When our minds are working well, we have a balance of cognitive processing between both ways of attending to the world. Iain McGilchrist, Psychiatrist, Neuroscientist and author of The Matter with Things and The Master and His Emissary, talks of how the mind working in concert takes a global, right hemisphere view, 'passes' that view to the left hemisphere for analysing how it fits within its 'abstract' models, and then passes its findings back to the right for a broader understanding of what is going on. Essentially, we respond to the world in a largely unconscious, embodied manner before the scalpel of our intellectual mind is brought to use.


How what is meaningful can lead us astray


Whilst the primacy of our affect can orient our gaze in a certain direction, without the detached modelling of reason we can be led astray by what feels meaningful. What we find meaningful doesn't necessarily equate with what is good for us, a fact that is foundational for the work of people like Daniel Kahneman, Bob Tversky, Richard Thaler, Cass Sunstein and others. What we love and value can be manipulated by the powers of advertising and media, leading us to become intoxicated or potentially addicted to substances, technology and ideology. On the other hand, our more conscious, cognitive capacity to abstract and re-present concepts in mind can invent meanings that lead to inflexible beliefs and intractable delusions.

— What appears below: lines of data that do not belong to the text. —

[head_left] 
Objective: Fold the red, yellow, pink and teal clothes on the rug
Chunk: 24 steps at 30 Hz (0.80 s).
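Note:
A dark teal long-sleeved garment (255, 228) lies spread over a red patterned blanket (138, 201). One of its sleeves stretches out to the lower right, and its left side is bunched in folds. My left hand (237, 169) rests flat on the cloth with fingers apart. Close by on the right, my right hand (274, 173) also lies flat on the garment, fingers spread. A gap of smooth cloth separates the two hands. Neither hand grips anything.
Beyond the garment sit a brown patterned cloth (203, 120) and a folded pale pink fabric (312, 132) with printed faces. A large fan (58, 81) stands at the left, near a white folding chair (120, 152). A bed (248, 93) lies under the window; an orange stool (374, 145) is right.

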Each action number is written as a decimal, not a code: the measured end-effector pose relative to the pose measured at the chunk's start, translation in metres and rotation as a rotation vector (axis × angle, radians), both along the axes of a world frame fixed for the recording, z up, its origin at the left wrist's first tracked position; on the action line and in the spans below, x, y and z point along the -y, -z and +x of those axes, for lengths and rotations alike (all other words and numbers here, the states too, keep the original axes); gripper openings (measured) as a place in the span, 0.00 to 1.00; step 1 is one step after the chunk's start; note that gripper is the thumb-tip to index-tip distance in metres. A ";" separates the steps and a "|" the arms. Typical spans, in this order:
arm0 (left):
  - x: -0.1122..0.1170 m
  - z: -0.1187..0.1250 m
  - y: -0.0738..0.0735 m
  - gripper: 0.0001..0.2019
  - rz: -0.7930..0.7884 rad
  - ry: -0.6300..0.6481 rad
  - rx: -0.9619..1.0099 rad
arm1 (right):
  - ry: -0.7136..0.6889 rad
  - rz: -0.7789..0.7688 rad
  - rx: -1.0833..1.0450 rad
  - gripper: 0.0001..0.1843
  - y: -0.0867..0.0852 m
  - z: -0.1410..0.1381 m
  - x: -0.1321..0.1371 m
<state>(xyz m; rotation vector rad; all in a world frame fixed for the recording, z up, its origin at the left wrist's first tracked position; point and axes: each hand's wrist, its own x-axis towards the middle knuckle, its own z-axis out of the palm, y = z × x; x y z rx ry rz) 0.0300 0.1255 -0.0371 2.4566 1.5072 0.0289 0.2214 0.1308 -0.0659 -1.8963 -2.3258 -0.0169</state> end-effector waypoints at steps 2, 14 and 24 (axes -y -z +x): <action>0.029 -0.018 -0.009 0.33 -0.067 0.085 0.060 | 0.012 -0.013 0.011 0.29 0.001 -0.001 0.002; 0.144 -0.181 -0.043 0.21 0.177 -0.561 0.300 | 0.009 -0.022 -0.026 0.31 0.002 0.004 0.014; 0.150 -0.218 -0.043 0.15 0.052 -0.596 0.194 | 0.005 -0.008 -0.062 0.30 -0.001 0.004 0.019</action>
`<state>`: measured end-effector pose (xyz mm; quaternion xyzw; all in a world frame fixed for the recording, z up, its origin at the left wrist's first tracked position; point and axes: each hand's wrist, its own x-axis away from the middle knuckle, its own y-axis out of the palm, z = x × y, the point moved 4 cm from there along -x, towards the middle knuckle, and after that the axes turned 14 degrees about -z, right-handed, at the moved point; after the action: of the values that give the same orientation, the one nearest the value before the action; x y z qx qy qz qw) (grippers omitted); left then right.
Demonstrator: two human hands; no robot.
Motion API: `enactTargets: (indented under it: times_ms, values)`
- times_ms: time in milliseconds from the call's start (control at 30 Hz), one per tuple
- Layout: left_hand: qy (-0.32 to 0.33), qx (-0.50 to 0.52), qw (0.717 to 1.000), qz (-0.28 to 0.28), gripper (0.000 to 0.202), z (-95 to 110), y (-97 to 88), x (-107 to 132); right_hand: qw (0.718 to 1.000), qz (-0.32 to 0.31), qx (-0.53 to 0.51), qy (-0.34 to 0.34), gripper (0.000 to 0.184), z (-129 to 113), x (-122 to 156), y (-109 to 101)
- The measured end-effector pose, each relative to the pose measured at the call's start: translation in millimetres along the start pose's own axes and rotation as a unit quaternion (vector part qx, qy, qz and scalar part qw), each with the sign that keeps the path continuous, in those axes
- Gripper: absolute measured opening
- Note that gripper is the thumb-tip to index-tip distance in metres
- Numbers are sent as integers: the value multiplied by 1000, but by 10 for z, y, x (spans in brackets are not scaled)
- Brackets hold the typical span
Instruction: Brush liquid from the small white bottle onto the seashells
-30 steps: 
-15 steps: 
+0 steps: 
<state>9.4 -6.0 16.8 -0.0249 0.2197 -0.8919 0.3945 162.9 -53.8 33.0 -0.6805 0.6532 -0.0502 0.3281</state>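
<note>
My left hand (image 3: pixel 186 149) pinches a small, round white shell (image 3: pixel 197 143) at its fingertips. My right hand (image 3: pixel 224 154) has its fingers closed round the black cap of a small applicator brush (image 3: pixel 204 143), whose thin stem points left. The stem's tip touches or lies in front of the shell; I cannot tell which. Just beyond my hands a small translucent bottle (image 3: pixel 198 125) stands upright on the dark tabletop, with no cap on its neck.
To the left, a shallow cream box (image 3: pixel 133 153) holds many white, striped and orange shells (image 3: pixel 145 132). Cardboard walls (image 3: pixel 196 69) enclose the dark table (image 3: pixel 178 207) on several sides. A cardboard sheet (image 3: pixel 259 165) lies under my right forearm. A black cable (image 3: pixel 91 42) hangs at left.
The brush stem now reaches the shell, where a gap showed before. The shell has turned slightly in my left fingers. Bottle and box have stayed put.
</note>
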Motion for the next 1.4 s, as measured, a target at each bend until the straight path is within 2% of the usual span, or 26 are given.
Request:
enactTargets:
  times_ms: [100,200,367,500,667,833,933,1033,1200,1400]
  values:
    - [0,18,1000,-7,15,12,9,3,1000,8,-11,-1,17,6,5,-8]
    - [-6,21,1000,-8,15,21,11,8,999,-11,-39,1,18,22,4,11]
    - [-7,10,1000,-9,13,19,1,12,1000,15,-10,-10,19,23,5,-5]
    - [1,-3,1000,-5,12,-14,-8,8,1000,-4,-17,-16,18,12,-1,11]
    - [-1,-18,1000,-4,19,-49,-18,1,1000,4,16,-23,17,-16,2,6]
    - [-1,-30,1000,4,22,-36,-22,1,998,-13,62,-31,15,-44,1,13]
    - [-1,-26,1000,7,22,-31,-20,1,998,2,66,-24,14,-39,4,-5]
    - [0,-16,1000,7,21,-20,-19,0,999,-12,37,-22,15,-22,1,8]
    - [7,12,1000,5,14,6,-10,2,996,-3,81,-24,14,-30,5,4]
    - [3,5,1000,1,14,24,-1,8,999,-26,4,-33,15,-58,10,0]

A tragic example of this is the individual suffering from paranoid schizophrenia, a syndrome characterised by an over active left hemisphere, an imbalance characterised by mental abstractions and delusion, most commonly in the form of auditory hallucinations. This person has a lot of meaning in their life, however this meaning isn’t shared with anyone, an ordeal which becomes terrifying and isolating. Another example is the reflected ignorance of the alt-right-troll and arch-woke-liberal on social media, both intoxicated by the meaning of their particular world views, unwilling to find any reasonable common ground. Meaning, too narrowly focused, becomes rigid, dogmatic, and fanatical.


Grasping at meaning


Meaning is important, a life without a shared sense of it would have dark implications for the way in which we live and treat each other. However, there is a problem that lies in the fact that meaning is often sought in abstractions. We look up and outward, over, and past one another to potential signs and symbols that we believe justify or vindicate our own decisions. We sacrifice years of our lives toward work or ideals that we believe will one day provide us the time and space to engage with what we hold most dear. Our capacity for mental time travel means that we all, to some extent, live in hope of a final delivery to our imagined future, a delivery we hope will reward our sacrifice of the present.


Bringing it all together


The purpose of this article is not to say that we can become omnipotent and never fall prey to miscalculation, delusion, or bias. However, by becoming more attentive to our state of mind, reflecting on our experience and connecting with others, we may develop the discernment that allows us to decide when and when not to act on what we find meaningful.